_TRY IT_: Look through the records and copy every line in which "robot" appears.

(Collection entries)
--

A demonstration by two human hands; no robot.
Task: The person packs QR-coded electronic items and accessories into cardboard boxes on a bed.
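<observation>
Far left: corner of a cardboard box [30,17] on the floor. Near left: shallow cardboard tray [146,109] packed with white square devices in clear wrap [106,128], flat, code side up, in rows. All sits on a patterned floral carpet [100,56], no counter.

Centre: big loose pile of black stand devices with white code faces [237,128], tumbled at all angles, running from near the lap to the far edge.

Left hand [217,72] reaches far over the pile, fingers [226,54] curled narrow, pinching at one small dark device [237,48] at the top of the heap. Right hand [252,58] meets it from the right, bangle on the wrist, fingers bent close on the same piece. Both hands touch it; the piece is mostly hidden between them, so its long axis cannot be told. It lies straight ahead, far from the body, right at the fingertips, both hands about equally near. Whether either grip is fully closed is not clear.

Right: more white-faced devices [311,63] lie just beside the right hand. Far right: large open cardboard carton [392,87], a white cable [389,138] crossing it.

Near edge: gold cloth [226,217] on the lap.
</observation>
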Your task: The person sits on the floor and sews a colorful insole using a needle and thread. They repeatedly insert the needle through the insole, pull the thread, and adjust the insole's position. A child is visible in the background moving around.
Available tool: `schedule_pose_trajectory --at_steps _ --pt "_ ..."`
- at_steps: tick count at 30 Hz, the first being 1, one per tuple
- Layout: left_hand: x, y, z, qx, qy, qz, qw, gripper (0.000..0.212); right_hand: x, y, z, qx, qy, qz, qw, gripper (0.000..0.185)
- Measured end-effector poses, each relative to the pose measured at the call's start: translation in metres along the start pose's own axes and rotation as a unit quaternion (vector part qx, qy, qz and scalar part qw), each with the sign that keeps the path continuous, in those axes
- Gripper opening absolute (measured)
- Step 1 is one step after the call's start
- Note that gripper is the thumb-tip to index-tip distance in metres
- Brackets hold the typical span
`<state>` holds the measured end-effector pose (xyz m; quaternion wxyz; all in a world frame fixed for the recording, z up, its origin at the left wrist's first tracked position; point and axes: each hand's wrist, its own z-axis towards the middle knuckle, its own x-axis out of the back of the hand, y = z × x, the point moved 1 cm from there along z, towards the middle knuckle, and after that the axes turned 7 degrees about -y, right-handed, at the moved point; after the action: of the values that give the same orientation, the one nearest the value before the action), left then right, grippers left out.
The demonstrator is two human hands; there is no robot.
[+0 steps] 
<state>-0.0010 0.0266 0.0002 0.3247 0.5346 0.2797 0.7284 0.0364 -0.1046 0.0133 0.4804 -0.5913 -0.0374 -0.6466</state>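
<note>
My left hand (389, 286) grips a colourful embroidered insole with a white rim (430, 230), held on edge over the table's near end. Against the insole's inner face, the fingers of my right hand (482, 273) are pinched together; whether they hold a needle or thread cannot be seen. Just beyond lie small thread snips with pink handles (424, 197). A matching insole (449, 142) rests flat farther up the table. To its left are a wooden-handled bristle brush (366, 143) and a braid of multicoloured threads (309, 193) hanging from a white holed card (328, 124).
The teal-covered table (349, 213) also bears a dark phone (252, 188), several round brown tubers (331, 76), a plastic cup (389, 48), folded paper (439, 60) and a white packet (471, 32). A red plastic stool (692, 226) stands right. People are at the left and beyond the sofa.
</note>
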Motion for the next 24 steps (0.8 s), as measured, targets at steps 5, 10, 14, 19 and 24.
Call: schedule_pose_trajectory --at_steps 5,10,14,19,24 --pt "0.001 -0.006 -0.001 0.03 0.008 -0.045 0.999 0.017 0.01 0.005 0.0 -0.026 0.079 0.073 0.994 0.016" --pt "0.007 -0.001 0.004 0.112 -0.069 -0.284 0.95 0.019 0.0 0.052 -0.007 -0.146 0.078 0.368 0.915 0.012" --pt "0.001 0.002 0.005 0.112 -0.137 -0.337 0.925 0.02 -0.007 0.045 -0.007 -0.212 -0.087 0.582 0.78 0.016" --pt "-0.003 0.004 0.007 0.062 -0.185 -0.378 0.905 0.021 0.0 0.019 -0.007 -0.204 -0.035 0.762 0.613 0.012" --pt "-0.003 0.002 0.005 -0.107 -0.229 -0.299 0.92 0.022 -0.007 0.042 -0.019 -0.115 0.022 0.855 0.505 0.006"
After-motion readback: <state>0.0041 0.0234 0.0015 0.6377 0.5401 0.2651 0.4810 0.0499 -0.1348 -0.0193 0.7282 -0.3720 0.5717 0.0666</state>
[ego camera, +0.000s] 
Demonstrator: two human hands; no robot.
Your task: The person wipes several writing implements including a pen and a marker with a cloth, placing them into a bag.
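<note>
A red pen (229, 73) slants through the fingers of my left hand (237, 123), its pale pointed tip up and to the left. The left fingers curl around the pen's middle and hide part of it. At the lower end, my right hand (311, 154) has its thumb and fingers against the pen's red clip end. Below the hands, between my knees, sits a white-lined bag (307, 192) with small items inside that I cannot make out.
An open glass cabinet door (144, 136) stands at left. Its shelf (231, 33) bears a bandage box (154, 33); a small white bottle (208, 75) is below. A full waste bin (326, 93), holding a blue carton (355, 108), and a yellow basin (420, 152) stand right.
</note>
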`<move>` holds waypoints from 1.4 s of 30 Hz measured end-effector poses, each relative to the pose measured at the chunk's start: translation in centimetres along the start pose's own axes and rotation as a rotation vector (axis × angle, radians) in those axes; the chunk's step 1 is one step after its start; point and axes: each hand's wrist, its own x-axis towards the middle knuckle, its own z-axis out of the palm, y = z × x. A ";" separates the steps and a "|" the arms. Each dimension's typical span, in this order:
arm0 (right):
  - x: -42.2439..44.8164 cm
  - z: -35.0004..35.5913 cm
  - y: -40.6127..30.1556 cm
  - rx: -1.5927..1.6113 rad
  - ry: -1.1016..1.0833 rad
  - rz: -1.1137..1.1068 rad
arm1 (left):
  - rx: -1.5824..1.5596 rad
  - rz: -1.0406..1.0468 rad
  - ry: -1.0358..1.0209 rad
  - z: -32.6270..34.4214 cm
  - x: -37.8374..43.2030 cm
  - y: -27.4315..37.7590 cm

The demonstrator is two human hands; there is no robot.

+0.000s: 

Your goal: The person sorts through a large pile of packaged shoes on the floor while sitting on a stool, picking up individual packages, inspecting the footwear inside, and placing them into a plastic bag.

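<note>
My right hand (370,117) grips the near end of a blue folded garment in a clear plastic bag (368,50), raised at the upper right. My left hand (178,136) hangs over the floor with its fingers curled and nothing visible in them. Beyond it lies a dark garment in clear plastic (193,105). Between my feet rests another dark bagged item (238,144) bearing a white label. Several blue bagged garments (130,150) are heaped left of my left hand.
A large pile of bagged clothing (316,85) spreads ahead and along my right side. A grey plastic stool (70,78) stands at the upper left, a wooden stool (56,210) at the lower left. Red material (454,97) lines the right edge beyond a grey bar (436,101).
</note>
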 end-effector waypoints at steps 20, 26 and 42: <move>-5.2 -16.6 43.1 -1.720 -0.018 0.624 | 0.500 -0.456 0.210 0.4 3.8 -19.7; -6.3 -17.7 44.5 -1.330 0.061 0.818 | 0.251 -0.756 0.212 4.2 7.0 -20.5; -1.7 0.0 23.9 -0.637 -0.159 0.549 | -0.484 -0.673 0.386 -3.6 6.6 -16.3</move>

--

_EXPECTED OUTPUT_:
A demonstration by two human hands; no robot.
The demonstrator is two human hands; there is no robot.
Demonstrator: two human hands; no robot.
The demonstrator is two human hands; there is no robot.

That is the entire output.